Effective security management: A. Achieves security at the lowest cost b. Reduces risk to an acceptable level c. Prioritizes security for new products d. Installs patches in a timely manner
b. Reduces risk to an acceptable level
There will always be residual risk accepted by an organization, and effective security management will minimize this risk to a level that fits within the organization’s risk tolerance or risk profile.
Availability makes information accessible by protecting from:
a. Denial of services, fires, floods, hurricanes, and unauthorized transactions
b. Fires, floods, hurricanes, unauthorized transactions and unreadable backup tapes
c. Unauthorized transactions, fires, floods, hurricanes and unreadable backup tapes
d. Denial of services, fires, floods, and hurricanes and unreadable backup tapes
d. Denial of services, fires, floods, and hurricanes and unreadable backup tapes
Availability is the principle that information is available and accessible by users when needed. The two primary areas affecting the availability of systems are (1) denial of service attacks and (2) loss of service due to a disaster, which could be man-made or natural.
Which phrase best defines a business continuity/disaster recovery plan?
a. A set of plans for preventing a disaster.
b. An approved set of preparations and sufficient procedures for responding to a disaster.
c. A set of preparations and procedures for responding to a disaster without management approval.
d. The adequate preparations and procedures for the continuation of all organization functions.

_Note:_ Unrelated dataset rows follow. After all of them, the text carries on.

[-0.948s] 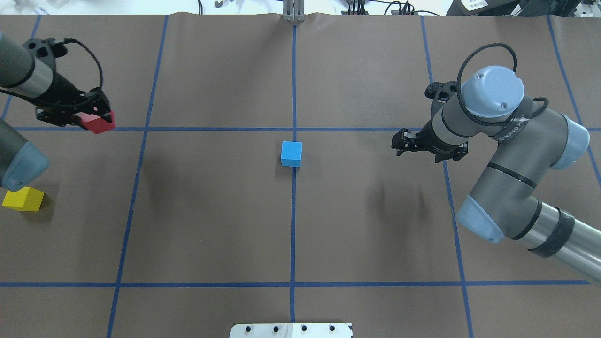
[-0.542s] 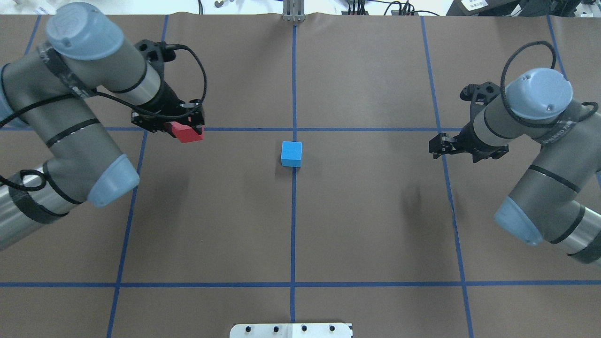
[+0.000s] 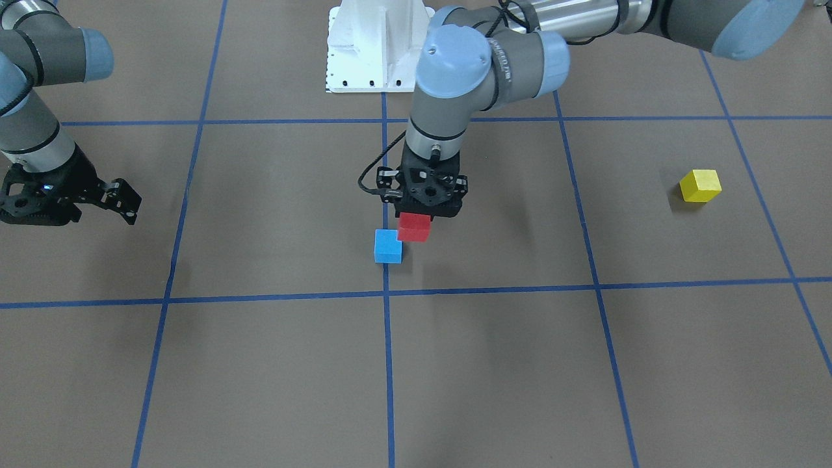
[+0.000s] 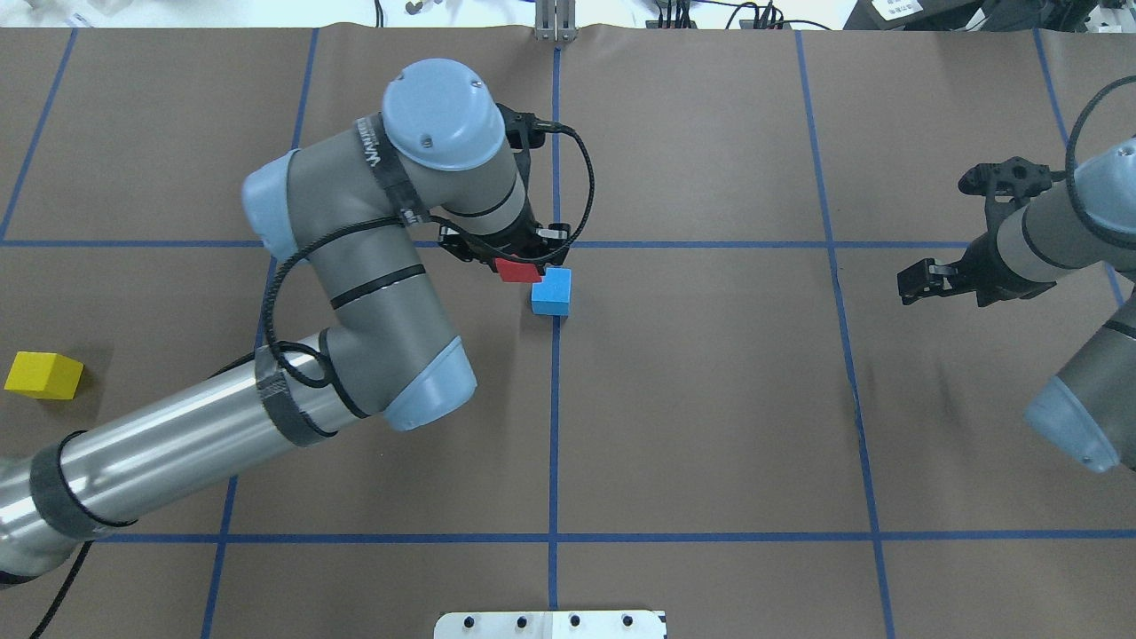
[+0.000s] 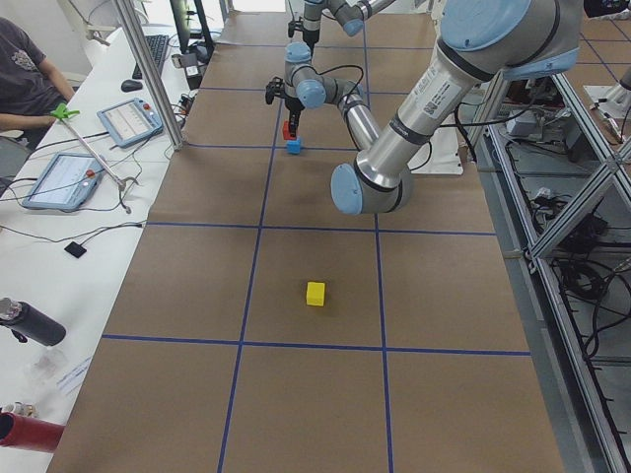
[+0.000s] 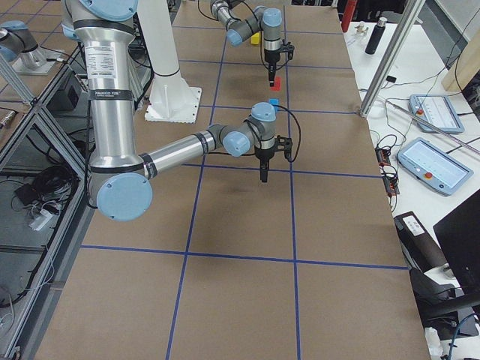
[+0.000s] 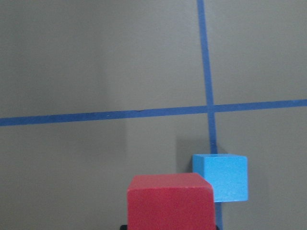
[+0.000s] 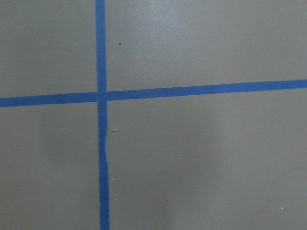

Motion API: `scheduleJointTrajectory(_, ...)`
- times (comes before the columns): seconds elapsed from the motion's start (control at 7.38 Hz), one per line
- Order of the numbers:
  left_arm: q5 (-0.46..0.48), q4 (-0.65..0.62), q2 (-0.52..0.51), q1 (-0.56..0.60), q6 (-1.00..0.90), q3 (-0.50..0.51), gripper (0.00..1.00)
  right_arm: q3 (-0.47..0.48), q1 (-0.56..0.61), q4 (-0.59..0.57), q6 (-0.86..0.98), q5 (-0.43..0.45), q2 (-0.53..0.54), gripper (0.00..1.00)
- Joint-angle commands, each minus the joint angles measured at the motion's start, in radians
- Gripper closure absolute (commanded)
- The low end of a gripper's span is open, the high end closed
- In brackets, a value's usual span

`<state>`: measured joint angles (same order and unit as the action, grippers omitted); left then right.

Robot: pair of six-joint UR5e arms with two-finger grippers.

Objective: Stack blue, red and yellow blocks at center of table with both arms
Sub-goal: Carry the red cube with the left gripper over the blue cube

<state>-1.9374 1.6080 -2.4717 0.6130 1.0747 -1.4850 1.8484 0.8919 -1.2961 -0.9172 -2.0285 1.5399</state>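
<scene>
Clearly, the left hand [image 4: 518, 264] is clamped on the small red cube-shaped block [image 3: 414, 228], which hangs over the brown paper-covered table [image 3: 260, 364] just beside the light blue cube-shaped block [image 3: 388, 246] at the centre, not yet above it. The blue block lies toward the robot's right of the held one, so I judge the coming move must shift that way before lowering. The right hand [image 3: 127, 203], its fingers apart and empty, is well apart from both.

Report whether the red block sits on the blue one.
Not yet: jaws of the left gripper hold the red block raised beside the blue block.
</scene>
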Motion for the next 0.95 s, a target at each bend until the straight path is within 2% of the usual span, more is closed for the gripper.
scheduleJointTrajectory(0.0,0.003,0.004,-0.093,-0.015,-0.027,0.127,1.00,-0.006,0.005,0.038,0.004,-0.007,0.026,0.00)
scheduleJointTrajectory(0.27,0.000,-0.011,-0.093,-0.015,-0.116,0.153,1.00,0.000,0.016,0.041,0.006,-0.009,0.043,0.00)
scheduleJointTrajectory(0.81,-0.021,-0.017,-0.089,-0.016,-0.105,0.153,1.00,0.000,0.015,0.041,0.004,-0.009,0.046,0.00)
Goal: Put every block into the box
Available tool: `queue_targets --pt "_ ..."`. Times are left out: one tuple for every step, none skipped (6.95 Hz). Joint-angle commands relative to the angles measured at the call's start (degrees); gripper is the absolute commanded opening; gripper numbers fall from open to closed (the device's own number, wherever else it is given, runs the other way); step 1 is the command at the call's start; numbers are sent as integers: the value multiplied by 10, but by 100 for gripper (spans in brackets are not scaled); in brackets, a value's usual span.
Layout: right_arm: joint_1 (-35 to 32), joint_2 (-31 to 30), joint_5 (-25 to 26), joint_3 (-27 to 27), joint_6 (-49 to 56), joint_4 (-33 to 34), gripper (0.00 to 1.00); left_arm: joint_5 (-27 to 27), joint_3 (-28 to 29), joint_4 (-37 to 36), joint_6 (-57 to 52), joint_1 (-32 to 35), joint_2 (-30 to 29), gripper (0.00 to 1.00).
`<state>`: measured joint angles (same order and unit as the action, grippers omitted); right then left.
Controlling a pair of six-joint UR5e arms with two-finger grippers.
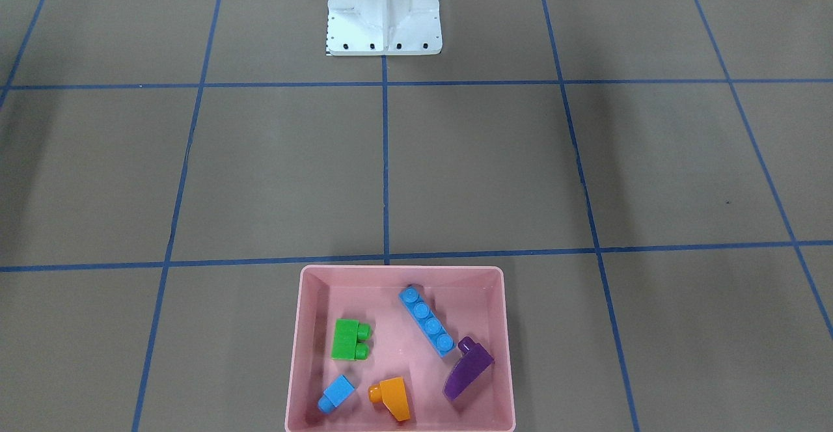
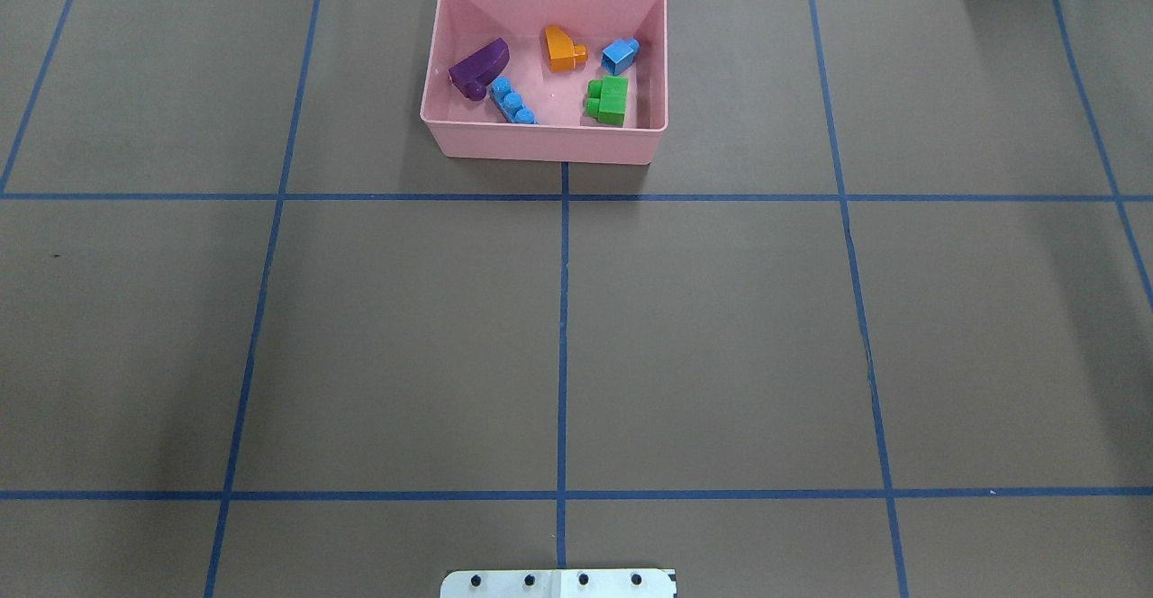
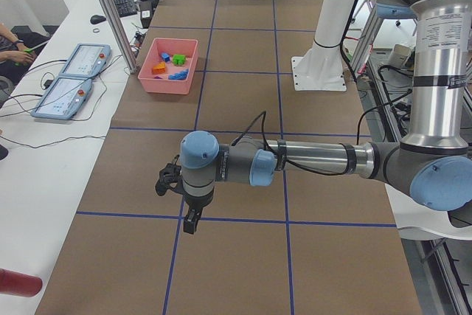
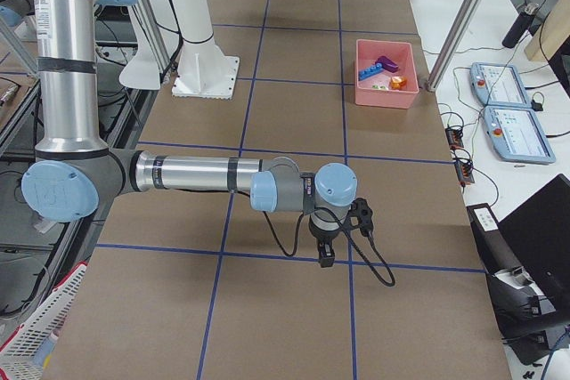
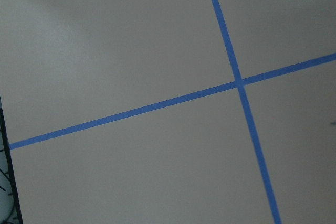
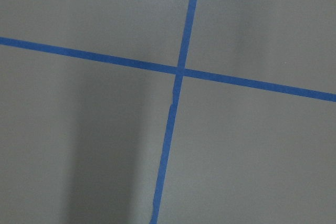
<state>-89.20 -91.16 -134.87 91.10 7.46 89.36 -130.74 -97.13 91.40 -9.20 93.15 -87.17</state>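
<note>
The pink box (image 1: 400,267) (image 2: 549,143) stands at the table's far middle edge from the robot. Inside it lie a green two-stud block (image 1: 348,339), a long blue block (image 1: 427,320), a purple sloped block (image 1: 468,370), an orange sloped block (image 1: 392,397) and a tiny blue block (image 1: 337,393). My left gripper (image 3: 190,219) hangs over bare table far from the box, seen only in the exterior left view. My right gripper (image 4: 326,255) does the same in the exterior right view. I cannot tell whether either is open or shut. Both wrist views show only blue tape lines.
The white robot base (image 1: 384,12) stands at the table's robot side. Blue tape marks a grid on the brown surface. Two control pendants (image 3: 70,86) and cables lie on a side bench, where a person's hand (image 3: 15,53) rests.
</note>
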Motion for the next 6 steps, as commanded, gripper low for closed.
queue_targets --pt "-11 -1 -16 -3 -1 -2 100 -17 -24 -29 25 -2 18 100" --pt "-14 1 -17 -3 -1 -4 100 -17 -24 -29 27 -2 18 100" --pt "-15 0 -21 -3 -2 -4 100 -17 -26 -29 37 -2 17 100" --pt "-16 -1 -22 -3 -2 -4 100 -18 -30 -29 60 -2 16 100" --pt "-19 0 -22 5 -3 -4 100 -18 -29 -29 60 -3 16 100" --pt "-19 7 -20 20 -36 -5 100 -18 -30 -29 60 -3 16 100"
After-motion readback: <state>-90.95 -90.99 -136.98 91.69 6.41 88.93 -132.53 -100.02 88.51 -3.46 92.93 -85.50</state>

d. The adequate preparations and procedures for the continuation of all organization functions.
Business continuity planning (BCP) and Disaster recovery planning (DRP) address the preparation, processes, and practices required to ensure the preservation of the business in the face of major disruptions to normal business operations.
Which of the following steps should be performed first in a business impact analysis (BIA)?
a. Identify all business units within an organization
b. Evaluate the impact of disruptive events
c. Estimate the Recovery Time Objectives (RTO)
d. Evaluate the criticality of business functions
a. Identify all business units within an organization
The four cyclical steps in the BIA process are:
1-Gathering information;
2-Performing a vulnerability assessment;
3-Analyzing the information; and
4-Documenting the results and presenting the recommendations.
The initial step of the BIA is identifying which business units are critical to continuing an acceptable level of operations.